*** Opening of AVAILABLE DATA ***

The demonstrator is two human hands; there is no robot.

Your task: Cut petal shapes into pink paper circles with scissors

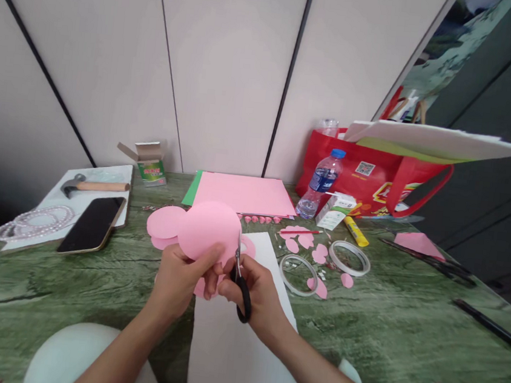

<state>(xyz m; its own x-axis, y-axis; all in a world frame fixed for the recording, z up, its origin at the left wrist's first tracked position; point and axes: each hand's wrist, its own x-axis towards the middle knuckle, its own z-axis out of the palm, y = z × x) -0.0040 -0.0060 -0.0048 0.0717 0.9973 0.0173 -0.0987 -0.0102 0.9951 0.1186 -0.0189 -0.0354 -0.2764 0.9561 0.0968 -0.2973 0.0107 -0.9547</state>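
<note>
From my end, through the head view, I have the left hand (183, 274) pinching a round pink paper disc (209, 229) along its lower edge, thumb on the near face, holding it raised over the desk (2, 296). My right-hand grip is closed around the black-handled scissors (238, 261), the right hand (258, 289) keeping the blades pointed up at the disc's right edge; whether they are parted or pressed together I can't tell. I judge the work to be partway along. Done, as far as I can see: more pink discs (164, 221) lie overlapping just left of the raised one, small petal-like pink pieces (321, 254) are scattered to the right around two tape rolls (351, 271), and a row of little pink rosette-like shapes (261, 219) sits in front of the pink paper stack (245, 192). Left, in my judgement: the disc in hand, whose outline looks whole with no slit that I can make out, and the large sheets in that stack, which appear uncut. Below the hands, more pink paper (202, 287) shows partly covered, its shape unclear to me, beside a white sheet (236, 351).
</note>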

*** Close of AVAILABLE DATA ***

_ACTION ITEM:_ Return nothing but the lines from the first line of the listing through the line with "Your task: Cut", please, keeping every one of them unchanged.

_TASK RESPONSE:_
The demonstrator is two human hands; there is no robot.

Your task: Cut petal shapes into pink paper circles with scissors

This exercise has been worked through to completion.